> HOW TO COMPLETE THIS TASK
Pick each line containing "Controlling" out of the records.

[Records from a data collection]

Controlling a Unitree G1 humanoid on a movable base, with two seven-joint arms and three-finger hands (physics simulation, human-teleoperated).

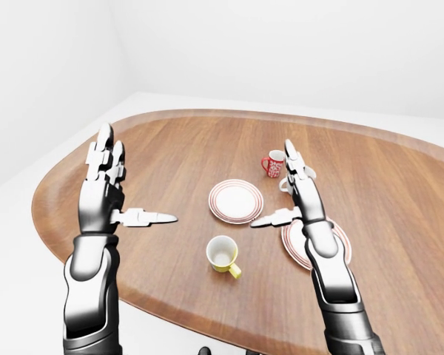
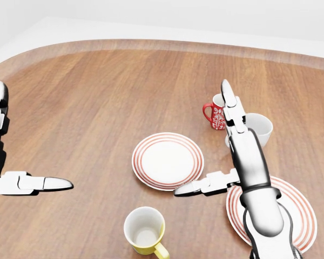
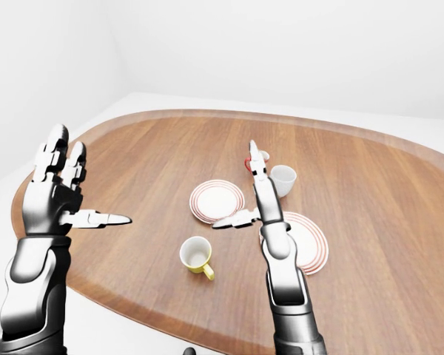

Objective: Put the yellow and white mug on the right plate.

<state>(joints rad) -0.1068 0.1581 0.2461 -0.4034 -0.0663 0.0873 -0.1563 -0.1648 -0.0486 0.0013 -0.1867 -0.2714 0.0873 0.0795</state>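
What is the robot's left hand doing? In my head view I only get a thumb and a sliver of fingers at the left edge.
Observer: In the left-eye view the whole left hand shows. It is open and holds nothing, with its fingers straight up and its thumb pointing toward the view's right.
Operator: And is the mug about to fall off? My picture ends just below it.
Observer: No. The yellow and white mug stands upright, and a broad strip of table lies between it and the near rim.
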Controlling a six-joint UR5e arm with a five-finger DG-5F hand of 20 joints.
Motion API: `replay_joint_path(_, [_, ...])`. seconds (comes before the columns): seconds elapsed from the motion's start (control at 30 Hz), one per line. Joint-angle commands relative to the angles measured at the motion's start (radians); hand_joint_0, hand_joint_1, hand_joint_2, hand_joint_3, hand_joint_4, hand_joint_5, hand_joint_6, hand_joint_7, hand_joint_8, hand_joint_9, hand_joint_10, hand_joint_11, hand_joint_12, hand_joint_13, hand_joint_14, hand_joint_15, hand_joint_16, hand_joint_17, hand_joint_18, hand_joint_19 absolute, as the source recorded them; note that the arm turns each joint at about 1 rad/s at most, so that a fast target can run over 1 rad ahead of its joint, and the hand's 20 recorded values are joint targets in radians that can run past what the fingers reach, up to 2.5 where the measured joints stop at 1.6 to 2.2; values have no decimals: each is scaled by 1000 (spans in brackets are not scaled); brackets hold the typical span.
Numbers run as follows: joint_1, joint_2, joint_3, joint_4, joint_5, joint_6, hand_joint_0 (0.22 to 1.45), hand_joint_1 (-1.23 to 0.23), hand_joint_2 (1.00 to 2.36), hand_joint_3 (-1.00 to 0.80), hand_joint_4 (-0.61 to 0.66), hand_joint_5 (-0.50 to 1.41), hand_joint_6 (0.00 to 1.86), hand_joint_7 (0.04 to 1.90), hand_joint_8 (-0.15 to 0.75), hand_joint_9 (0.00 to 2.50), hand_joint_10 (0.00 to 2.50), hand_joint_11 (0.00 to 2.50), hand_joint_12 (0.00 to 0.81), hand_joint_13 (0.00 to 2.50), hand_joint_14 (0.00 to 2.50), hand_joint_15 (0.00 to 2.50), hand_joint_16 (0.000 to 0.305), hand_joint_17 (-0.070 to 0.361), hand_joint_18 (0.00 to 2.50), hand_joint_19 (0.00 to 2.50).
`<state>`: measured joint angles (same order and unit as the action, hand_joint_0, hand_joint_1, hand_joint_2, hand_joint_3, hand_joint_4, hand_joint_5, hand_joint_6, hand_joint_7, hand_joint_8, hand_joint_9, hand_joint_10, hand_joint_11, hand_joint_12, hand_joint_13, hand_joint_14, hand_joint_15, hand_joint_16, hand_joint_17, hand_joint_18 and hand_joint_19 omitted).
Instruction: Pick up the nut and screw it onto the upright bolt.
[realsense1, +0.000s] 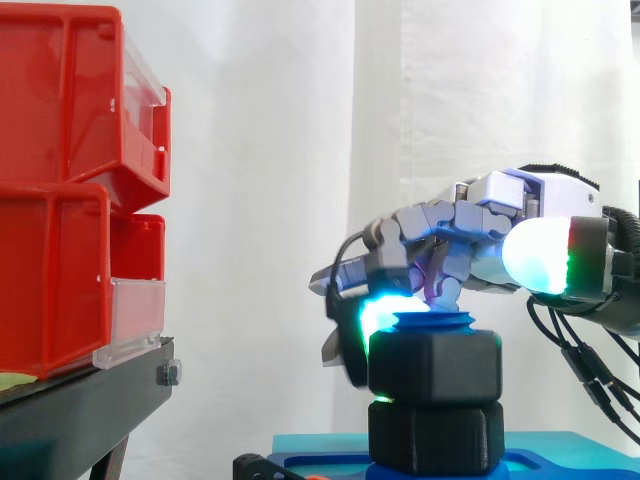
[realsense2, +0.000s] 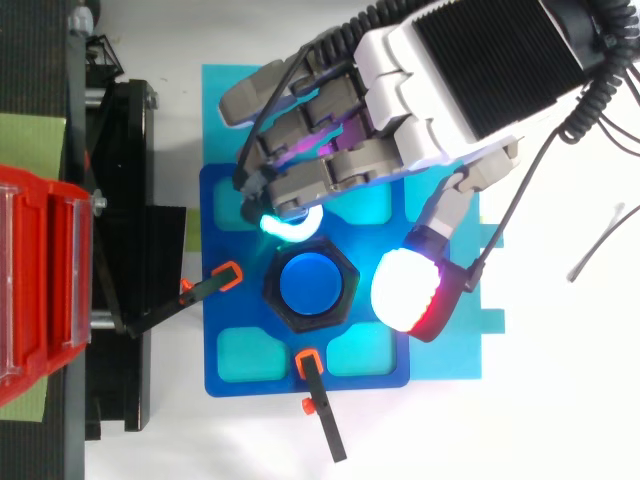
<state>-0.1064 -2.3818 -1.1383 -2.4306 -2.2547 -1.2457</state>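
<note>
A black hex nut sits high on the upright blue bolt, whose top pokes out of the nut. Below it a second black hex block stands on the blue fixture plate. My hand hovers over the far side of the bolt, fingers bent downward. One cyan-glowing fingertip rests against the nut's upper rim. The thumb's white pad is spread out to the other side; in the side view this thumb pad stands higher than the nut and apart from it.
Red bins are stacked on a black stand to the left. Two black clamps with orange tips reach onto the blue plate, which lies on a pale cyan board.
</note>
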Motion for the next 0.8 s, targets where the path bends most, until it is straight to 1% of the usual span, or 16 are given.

> EXERCISE ANSWER
Controlling a Unitree G1 humanoid on a movable base, with two seven-joint arms and three-finger hands (physics simulation, human-teleoperated).
Controlling a six-joint UR5e arm with a five-finger DG-5F hand of 20 joints.

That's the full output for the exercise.